Meu RAID5 vai morrer porque, ao restaurar um HDD com falha, em outro HDD, erros de leitura ocorreram e uma restauração é impossível. Eu só quero saber se é possível restaurar apenas uma parte dos dados restantes - a maioria deles deve estar lá de qualquer maneira.
Eu não tenho um backup completo, porque 25 TB de dados não são fáceis de fazer backup. Eu sei: No Backup - No Mercy. Tudo bem. Mas eu quero tentar. Não consigo imaginar, não é possível trazer este ataque de volta à vida.
Minha configuração atual:
Um dia, /dev/sda
falhou com a seguinte mensagem:
This is an automatically generated mail message from mdadm running on ***
A Fail event had been detected on md device /dev/md/0.
It could be related to component device /dev/sda1.
Faithfully yours, etc.
P.S. The /proc/mdstat file currently contains the following:
Personalities : [raid6] [raid5] [raid4] [linear] [multipath] [raid0 [raid1] [raid10]

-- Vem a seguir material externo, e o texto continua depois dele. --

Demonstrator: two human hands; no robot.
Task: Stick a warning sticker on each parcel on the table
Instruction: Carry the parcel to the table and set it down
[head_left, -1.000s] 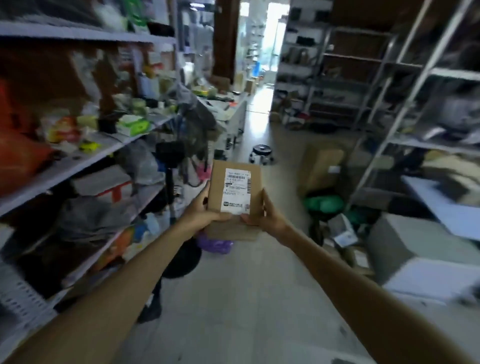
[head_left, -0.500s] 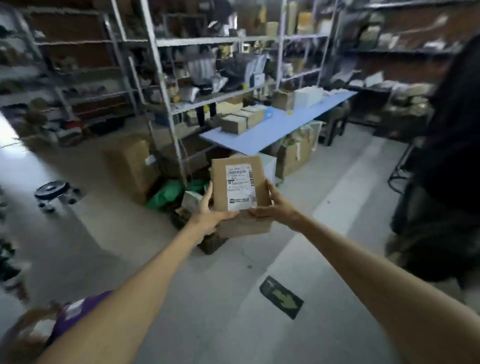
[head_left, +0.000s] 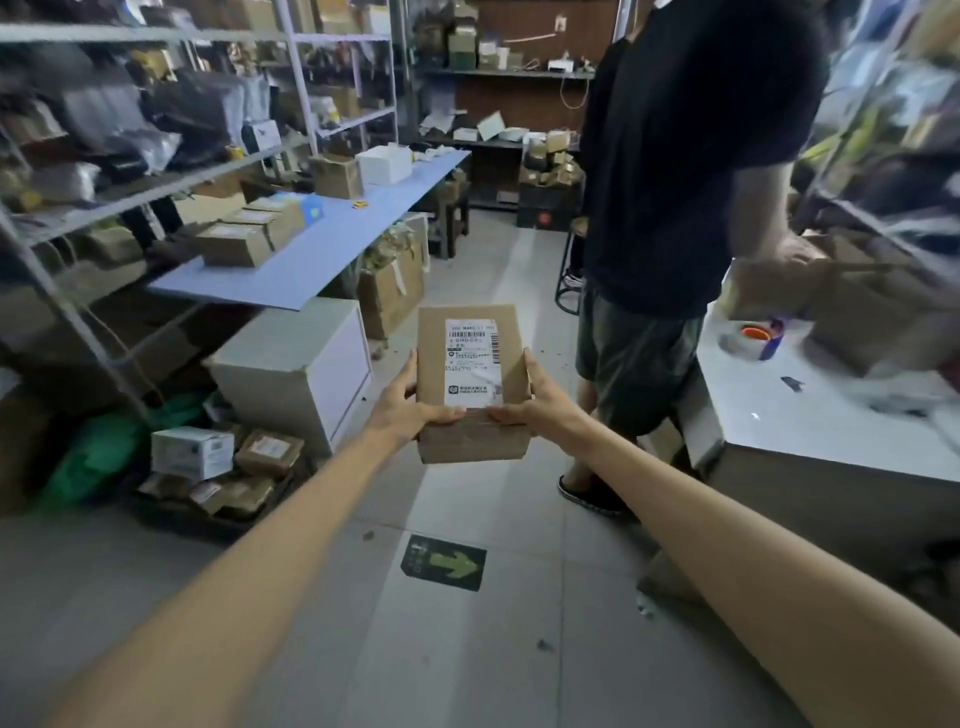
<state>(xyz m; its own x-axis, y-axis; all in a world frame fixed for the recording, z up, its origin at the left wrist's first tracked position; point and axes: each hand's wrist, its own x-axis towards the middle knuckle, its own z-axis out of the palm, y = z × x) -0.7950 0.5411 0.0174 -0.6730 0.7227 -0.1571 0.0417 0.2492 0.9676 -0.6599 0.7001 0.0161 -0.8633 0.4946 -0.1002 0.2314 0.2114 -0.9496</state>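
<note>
Hands hold one brown parcel (head_left: 470, 384) out in front, clear of any surface. The left hand (head_left: 402, 410) is curled round its left edge and the right hand (head_left: 540, 402) round its right edge, both thumbs pressed on the top face near its lower end. This is the same two-handed grip as half a second ago. A white shipping label (head_left: 472, 364) faces up between the thumbs and the far edge.

The room around the parcel has swung. The green floor arrow (head_left: 444, 563), which lay off at 5 o'clock from the parcel, now sits straight below it at 6 o'clock. A white cabinet (head_left: 296, 364) stands at 9 o'clock. The blue desk (head_left: 332, 244), earlier at 12 o'clock and further off, now runs away at 10 to 11 o'clock and looks nearer. Several brown parcels (head_left: 234, 244) are bunched at its near end, touching one another, with more boxes towards the far end. A person in a black shirt (head_left: 691, 156), who was a dark blur at the right border, now stands in full view at 1 o'clock. At 3 o'clock is a white desk (head_left: 805, 415) with a tape roll (head_left: 745, 335) on it. Metal shelves (head_left: 156, 130) fill the left wall.
</note>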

md0 : active raid5 sde1[5] sdb1[1] sda1[0](F) sdc1[7] sdd1[6]
23441545216 blocks super 1.2 level 5, 512k chunk, algorithm 2 [5/4] [_UUUU]
bitmap: 4/44 pages [16KB], 65536KB chunk
unused devices: <none>
Então eu fiz o seguinte:
Verificado o disco:
$ sudo smartctl -a /dev/sda
smartctl 6.5 2016-01-24 r4214 [x86_64-linux-4.4.0-93-generic] (local build)
Copyright (C) 2002-16, Bruce Allen, Christian Franke, www.smartmontools.org
=== START OF INFORMATION SECTION ===
Model Family: Western Digital Red
Device Model: WDC WD60EFRX-68MYMN1
Serial Number: WD-WX41D75LN5CP
LU WWN Device Id: 5 0014ee 2620bfa28
Firmware Version: 82.00A82
User Capacity: 6.001.175.126.016 bytes [6,00 TB]
Sector Sizes: 512 bytes logical, 4096 bytes physical
Rotation Rate: 5700 rpm
Device is: In smartctl database [for details use: -P show]
ATA Version is: ACS-2, ACS-3 T13/2161-D revision 3b
SATA Version is: SATA 3.1, 6.0 Gb/s (current: 6.0 Gb/s)
Local Time is: Tue Jan 30 22:02:37 2018 CET
SMART support is: Available - device has SMART capability.
SMART support is: Enabled
=== START OF READ SMART DATA SECTION ===
SMART overall-health self-assessment test result: FAILED!
Drive failure expected in less than 24 hours. SAVE ALL DATA.
See vendor-specific Attribute list for failed Attributes.
General SMART Values:
Offline data collection status: (0x00) Offline data collection activity
was never started.
Auto Offline Data Collection: Disabled.
Self-test execution status: ( 0) The previous self-test routine completed
without error or no self-test has ever
been run.
Total time to complete Offline
data collection: ( 7004) seconds.
Offline data collection
capabilities: (0x7b) SMART execute Offline immediate.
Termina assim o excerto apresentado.